El Castillo

VII. EL MAESTRO

K se encontró arriba con el maestro. La habitación, para su alegría, apenas se podía reconocer, tan diligente había sido Frieda. Había aireado, había puesto la calefacción, fregado el suelo, hecho la cama; las cosas de las criadas, esa odiosa basura, habían desaparecido, incluidas las fotografías; la mesa, que había atraído las miradas por la costra de mugre formada en la tabla, había sido cubierta con un mantel blanco. Ahora ya se podía recibir a huéspedes; la poca ropa de K que Frieda había lavado con anterioridad y que colgaba ahora ante la calefacción para secarse, molestaba poco.
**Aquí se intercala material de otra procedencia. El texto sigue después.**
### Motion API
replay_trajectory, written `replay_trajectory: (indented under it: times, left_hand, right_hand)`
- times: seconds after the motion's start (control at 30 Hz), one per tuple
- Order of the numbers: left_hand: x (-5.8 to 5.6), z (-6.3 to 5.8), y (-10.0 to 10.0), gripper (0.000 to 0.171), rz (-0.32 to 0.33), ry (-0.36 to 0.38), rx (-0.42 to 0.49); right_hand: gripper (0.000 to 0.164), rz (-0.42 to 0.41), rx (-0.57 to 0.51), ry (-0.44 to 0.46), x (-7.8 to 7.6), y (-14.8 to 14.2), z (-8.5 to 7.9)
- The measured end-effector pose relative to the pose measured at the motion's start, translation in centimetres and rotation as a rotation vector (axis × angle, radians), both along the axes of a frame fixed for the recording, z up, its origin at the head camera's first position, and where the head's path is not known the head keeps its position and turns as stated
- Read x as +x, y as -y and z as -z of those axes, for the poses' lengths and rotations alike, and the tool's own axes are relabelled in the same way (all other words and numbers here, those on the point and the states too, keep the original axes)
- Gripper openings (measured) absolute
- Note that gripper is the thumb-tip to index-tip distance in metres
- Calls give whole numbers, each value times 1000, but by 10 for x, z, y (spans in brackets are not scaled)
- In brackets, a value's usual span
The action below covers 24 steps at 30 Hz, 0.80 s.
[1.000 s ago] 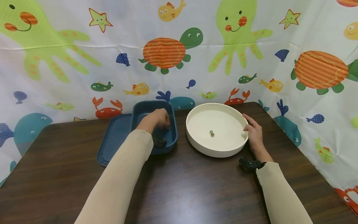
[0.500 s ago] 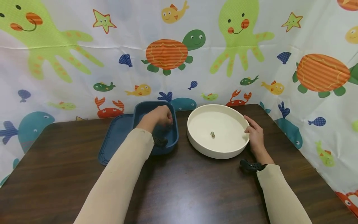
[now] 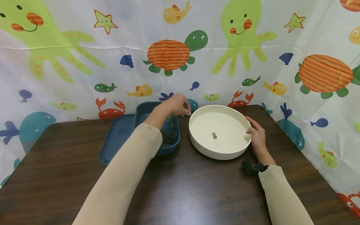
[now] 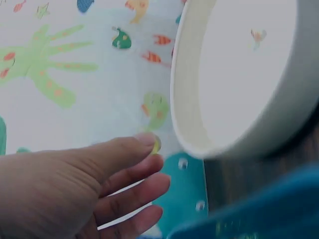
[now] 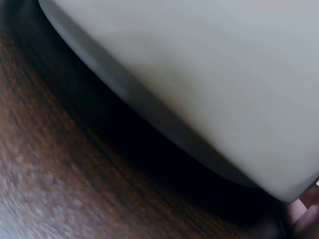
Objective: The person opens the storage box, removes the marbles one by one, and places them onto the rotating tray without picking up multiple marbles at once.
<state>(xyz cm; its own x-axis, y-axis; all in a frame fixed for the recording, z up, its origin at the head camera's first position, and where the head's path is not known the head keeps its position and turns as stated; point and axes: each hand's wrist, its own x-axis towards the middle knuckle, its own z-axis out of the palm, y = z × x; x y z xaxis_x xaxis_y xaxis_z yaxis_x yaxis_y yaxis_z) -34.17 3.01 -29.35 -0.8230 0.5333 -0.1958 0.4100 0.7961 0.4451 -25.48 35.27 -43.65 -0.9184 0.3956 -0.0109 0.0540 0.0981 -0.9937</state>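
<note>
My left hand [image 3: 177, 105] is over the gap between a blue plastic box [image 3: 164, 150] and a round white dish [image 3: 213, 153], level with the dish's left rim. Between thumb and forefinger it pinches a small yellow-green marble [image 4: 157, 145], best seen in the left wrist view. Two little glass marbles [image 3: 215, 137] lie close together on the dish floor. Several greenish marbles [image 3: 170, 120] show inside the box, partly hidden by my left wrist. My right hand [image 3: 257, 139] grips the dish's right rim, thumb inside and fingers outside; the right wrist view mostly shows the dish's outer wall.
A flat blue lid [image 3: 116, 134] lies left of the box, partly under my left sleeve. All stands on a dark wooden table [image 3: 185, 187]. Behind and to the right hangs a white curtain [image 3: 202, 15] printed with sea animals.
My left hand has come up out of the blue box and moved right toward the dish, uncovering marbles in the box. The right hand keeps its grip on the rim. The view has shifted slightly.
</note>
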Motion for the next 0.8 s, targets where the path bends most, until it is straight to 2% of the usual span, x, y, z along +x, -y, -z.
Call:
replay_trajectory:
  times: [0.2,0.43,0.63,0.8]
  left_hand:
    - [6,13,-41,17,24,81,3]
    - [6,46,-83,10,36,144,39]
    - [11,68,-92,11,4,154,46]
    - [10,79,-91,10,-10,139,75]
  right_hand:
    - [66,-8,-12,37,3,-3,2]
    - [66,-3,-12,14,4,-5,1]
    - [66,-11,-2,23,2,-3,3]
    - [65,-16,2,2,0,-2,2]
El maestro y Frieda estaban sentados a la mesa, se levantaron cuando entró K, Frieda le saludó con un beso, el maestro se inclinó un poco. K, distraído y aún con la intranquilidad provocada por la conversación con la posadera, comenzó a disculparse por no haber podido visitar aún al maestro: parecía como si indicase que el maestro, impaciente por la espera de K, se hubiese decidido por hacer él mismo la visita. El maestro, sin embargo, con su actitud moderada, sólo pareció recordar lentamente que entre K y él se había convenido una suerte de visita.

—Usted es, entonces, señor agrimensor —dijo lentamente—, el forastero con el que hablé hace tiempo en la plaza de la iglesia.